Recorded information
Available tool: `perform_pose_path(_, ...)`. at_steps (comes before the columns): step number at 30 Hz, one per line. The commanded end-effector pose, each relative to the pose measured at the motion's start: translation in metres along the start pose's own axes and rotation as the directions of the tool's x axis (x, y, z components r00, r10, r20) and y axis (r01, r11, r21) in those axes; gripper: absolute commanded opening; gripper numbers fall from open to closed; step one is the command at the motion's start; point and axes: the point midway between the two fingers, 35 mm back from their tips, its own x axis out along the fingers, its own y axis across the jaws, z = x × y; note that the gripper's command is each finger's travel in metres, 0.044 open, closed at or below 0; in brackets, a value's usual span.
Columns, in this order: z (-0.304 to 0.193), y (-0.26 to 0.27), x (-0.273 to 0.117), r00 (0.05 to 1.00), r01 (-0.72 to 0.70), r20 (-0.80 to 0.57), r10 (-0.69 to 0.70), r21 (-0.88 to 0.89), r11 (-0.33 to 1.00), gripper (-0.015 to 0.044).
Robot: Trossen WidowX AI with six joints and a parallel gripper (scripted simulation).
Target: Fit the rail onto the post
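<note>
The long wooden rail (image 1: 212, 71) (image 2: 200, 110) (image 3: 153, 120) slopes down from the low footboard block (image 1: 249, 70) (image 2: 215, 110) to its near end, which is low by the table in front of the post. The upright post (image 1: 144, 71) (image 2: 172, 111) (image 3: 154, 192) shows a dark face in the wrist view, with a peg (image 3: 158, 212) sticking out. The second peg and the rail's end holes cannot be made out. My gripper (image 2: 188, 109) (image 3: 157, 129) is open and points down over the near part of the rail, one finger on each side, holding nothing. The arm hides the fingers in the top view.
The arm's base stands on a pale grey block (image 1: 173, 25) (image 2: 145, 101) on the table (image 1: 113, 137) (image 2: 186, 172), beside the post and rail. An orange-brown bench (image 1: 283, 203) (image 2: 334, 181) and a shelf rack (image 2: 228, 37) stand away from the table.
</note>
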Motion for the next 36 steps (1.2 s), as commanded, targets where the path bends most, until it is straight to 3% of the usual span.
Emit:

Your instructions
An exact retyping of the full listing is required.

Answer area
Available tool: `perform_pose_path(_, ...)`. at_steps (comes before the columns): step number at 30 Hz, one per line. The commanded end-effector pose, each relative to the pose measured at the motion's start: translation in metres along the start pose's own axes and rotation as the directions of the tool's x axis (x, y, z components r00, r10, r20) and y axis (r01, r11, r21) in those axes; gripper: absolute commanded opening; gripper numbers fall from open to closed; step one is the command at the motion's start; point and axes: the point midway between the two fingers, 35 mm back from their tips, its own x axis out along the fingers, its own y axis across the jaws, z = x × y; note that the gripper's command is each finger's travel in metres, 0.044 open, closed at or below 0; in brackets, a value's usual span.
Columns, in this order: z (-0.304 to 0.193), y (-0.26 to 0.27), x (-0.273 to 0.117), r00 (0.05 to 1.00), r01 (-0.72 to 0.70), r20 (-0.80 to 0.57), r10 (-0.69 to 0.70), r21 (-0.88 to 0.89), r11 (-0.33 to 1.00), gripper (-0.015 to 0.044).
Robot: Trossen WidowX AI with six joints and a parallel gripper (scripted simulation).
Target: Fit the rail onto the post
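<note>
The long wooden rail (image 1: 212, 71) (image 2: 200, 110) (image 3: 153, 120) slopes down from the low footboard block (image 1: 249, 70) (image 2: 215, 110) to its near end, which is low by the table in front of the post. The upright post (image 1: 144, 71) (image 2: 172, 111) (image 3: 154, 192) shows a dark face in the wrist view, with a peg (image 3: 158, 212) sticking out. The second peg and the rail's end holes cannot be made out. My gripper (image 2: 188, 109) (image 3: 157, 129) is open and points down over the near part of the rail, one finger on each side, holding nothing. The arm hides the fingers in the top view.
The arm's base stands on a pale grey block (image 1: 173, 25) (image 2: 145, 101) on the table (image 1: 113, 137) (image 2: 186, 172), beside the post and rail. An orange-brown bench (image 1: 283, 203) (image 2: 334, 181) and a shelf rack (image 2: 228, 37) stand away from the table.
</note>
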Motion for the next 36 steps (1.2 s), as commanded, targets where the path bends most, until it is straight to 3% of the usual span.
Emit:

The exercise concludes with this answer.